## WHAT TO WORK ON
Could you print each line of the material below exactly?

## DATA SECTION
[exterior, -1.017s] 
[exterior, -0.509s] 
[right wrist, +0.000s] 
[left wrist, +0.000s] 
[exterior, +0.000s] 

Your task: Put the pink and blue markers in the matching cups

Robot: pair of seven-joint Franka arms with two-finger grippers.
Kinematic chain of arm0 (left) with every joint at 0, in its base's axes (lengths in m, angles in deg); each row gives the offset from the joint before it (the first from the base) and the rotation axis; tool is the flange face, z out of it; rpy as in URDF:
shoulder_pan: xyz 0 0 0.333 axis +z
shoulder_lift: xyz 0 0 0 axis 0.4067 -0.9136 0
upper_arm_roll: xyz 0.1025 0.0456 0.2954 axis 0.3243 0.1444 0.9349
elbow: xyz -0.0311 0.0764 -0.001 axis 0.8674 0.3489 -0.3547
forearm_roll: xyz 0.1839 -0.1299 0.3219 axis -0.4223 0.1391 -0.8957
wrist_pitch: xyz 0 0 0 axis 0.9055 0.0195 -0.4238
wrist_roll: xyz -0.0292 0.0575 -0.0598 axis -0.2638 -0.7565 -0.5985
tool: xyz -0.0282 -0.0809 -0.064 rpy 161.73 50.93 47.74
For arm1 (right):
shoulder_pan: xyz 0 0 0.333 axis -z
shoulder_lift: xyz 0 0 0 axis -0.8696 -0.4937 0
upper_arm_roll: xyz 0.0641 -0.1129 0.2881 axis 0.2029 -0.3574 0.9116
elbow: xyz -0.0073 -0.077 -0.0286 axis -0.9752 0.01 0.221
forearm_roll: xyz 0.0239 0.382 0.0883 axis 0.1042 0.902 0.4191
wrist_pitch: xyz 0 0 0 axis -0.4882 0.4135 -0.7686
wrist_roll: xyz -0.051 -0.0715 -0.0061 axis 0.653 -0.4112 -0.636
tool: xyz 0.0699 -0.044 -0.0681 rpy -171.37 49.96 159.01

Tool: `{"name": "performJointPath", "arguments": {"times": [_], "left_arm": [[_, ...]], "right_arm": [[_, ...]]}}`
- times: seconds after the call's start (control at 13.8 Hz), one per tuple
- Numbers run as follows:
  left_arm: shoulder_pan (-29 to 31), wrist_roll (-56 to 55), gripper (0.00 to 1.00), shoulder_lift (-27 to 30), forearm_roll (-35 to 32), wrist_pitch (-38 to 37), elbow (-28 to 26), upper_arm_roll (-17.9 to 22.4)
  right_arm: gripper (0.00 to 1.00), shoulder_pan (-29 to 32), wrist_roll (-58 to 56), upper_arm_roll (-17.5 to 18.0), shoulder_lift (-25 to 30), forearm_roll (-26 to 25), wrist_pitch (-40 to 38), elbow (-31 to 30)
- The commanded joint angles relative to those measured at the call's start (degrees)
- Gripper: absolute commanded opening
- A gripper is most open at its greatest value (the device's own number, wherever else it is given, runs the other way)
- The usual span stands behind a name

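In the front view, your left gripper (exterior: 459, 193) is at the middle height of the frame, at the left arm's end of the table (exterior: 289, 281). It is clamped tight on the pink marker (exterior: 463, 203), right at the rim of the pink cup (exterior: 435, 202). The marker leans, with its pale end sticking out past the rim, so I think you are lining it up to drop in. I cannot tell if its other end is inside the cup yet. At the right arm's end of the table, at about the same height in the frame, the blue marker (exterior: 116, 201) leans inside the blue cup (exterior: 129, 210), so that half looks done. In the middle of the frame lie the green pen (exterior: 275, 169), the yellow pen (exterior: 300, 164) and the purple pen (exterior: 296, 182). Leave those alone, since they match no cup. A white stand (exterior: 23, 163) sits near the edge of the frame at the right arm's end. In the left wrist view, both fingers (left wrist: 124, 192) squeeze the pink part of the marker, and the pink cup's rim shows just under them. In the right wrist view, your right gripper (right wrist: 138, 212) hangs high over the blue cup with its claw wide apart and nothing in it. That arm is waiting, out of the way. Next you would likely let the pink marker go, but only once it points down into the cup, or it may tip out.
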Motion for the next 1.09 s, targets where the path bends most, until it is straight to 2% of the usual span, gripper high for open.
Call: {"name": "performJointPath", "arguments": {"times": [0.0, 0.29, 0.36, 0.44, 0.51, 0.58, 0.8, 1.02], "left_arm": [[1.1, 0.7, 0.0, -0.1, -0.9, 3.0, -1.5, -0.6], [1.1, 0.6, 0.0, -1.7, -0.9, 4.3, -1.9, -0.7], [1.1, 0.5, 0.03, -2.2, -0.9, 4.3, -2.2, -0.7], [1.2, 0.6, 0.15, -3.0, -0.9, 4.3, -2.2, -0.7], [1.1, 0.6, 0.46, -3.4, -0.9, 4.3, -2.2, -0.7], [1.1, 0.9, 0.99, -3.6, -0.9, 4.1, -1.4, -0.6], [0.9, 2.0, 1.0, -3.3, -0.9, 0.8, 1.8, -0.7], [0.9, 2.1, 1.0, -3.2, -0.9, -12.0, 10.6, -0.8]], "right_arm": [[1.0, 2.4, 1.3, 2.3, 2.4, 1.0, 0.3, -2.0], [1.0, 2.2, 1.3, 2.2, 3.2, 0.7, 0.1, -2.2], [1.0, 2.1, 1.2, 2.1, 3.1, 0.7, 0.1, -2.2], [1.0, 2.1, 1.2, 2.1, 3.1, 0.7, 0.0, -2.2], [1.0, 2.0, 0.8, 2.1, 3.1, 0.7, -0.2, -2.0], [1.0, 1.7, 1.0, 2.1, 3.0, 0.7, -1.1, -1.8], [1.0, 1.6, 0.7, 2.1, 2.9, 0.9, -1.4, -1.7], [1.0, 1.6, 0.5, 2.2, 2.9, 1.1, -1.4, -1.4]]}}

## YOUR RESPONSE
[exterior, -1.017s] 
[exterior, -0.509s] 
[right wrist, +0.000s] 
[left wrist, +0.000s] 
[exterior, +0.000s] 

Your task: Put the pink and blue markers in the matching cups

Robot: pair of seven-joint Franka arms with two-finger grippers.
Kinematic chain of arm0 (left) with every joint at 0, in its base's axes (lengths in m, angles in deg); each row gives the offset from the joint before it (the first from the base) and the rotation axis; tool is the flange face, z out of it; rpy as in URDF:
shoulder_pan: xyz 0 0 0.333 axis +z
shoulder_lift: xyz 0 0 0 axis 0.4067 -0.9136 0
upper_arm_roll: xyz 0.1025 0.0456 0.2954 axis 0.3243 0.1444 0.9349
elbow: xyz -0.0311 0.0764 -0.001 axis 0.8674 0.3489 -0.3547
forearm_roll: xyz 0.1839 -0.1299 0.3219 axis -0.4223 0.1391 -0.8957
wrist_pitch: xyz 0 0 0 axis 0.9055 0.0195 -0.4238
wrist_roll: xyz -0.0292 0.0575 -0.0598 axis -0.2638 -0.7565 -0.5985
tool: xyz -0.0282 -0.0809 -0.064 rpy 161.73 50.93 47.74
For arm1 (right):
shoulder_pan: xyz 0 0 0.333 axis -z
shoulder_lift: xyz 0 0 0 axis -0.8696 -0.4937 0
upper_arm_roll: xyz 0.0641 -0.1129 0.2881 axis 0.2029 -0.3574 0.9116
elbow: xyz -0.0073 -0.077 -0.0286 axis -0.9752 0.01 0.221
forearm_roll: xyz 0.0239 0.382 0.0883 axis 0.1042 0.902 0.4191
wrist_pitch: xyz 0 0 0 axis -0.4882 0.4135 -0.7686
wrist_roll: xyz -0.051 -0.0715 -0.0061 axis 0.653 -0.4112 -0.636
tool: xyz 0.0699 -0.044 -0.0681 rpy -171.37 49.96 159.01

Tool: `{"name": "performJointPath", "arguments": {"times": [_], "left_arm": [[_, ...]], "right_arm": [[_, ...]]}}`
- times: seconds after the call's start (control at 13.8 Hz), one per tuple
- Numbers run as follows:
  left_arm: shoulder_pan (-29 to 31), wrist_roll (-56 to 55), gripper (0.00 to 1.00), shoulder_lift (-27 to 30), forearm_roll (-35 to 32), wrist_pitch (-38 to 37), elbow (-28 to 26), upper_arm_roll (-17.9 to 22.4)
  right_arm: gripper (0.00 to 1.00), shoulder_pan (-29 to 32), wrist_roll (-58 to 56), upper_arm_roll (-17.5 to 18.0), shoulder_lift (-25 to 30), forearm_roll (-26 to 25), wrist_pitch (-40 to 38), elbow (-31 to 30)
- The commanded joint angles relative to those measured at the call's start (degrees)
- Gripper: absolute commanded opening
- A gripper is most open at its greatest value (the device's own number, wherever else it is given, runs the other way)
- The usual span stands behind a name

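In the front view, your left gripper (exterior: 459, 193) is at the middle height of the frame, at the left arm's end of the table (exterior: 289, 281). It is clamped tight on the pink marker (exterior: 463, 203), right at the rim of the pink cup (exterior: 435, 202). The marker leans, with its pale end sticking out past the rim, so I think you are lining it up to drop in. I cannot tell if its other end is inside the cup yet. At the right arm's end of the table, at about the same height in the frame, the blue marker (exterior: 116, 201) leans inside the blue cup (exterior: 129, 210), so that half looks done. In the middle of the frame lie the green pen (exterior: 275, 169), the yellow pen (exterior: 300, 164) and the purple pen (exterior: 296, 182). Leave those alone, since they match no cup. A white stand (exterior: 23, 163) sits near the edge of the frame at the right arm's end. In the left wrist view, both fingers (left wrist: 124, 192) squeeze the pink part of the marker, and the pink cup's rim shows just under them. In the right wrist view, your right gripper (right wrist: 138, 212) hangs high over the blue cup with its claw wide apart and nothing in it. That arm is waiting, out of the way. Next you would likely let the pink marker go, but only once it points down into the cup, or it may tip out.
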Motion for the next 1.09 s, targets where the path bends most, until it is straight to 2% of the usual span, gripper high for open.
Call: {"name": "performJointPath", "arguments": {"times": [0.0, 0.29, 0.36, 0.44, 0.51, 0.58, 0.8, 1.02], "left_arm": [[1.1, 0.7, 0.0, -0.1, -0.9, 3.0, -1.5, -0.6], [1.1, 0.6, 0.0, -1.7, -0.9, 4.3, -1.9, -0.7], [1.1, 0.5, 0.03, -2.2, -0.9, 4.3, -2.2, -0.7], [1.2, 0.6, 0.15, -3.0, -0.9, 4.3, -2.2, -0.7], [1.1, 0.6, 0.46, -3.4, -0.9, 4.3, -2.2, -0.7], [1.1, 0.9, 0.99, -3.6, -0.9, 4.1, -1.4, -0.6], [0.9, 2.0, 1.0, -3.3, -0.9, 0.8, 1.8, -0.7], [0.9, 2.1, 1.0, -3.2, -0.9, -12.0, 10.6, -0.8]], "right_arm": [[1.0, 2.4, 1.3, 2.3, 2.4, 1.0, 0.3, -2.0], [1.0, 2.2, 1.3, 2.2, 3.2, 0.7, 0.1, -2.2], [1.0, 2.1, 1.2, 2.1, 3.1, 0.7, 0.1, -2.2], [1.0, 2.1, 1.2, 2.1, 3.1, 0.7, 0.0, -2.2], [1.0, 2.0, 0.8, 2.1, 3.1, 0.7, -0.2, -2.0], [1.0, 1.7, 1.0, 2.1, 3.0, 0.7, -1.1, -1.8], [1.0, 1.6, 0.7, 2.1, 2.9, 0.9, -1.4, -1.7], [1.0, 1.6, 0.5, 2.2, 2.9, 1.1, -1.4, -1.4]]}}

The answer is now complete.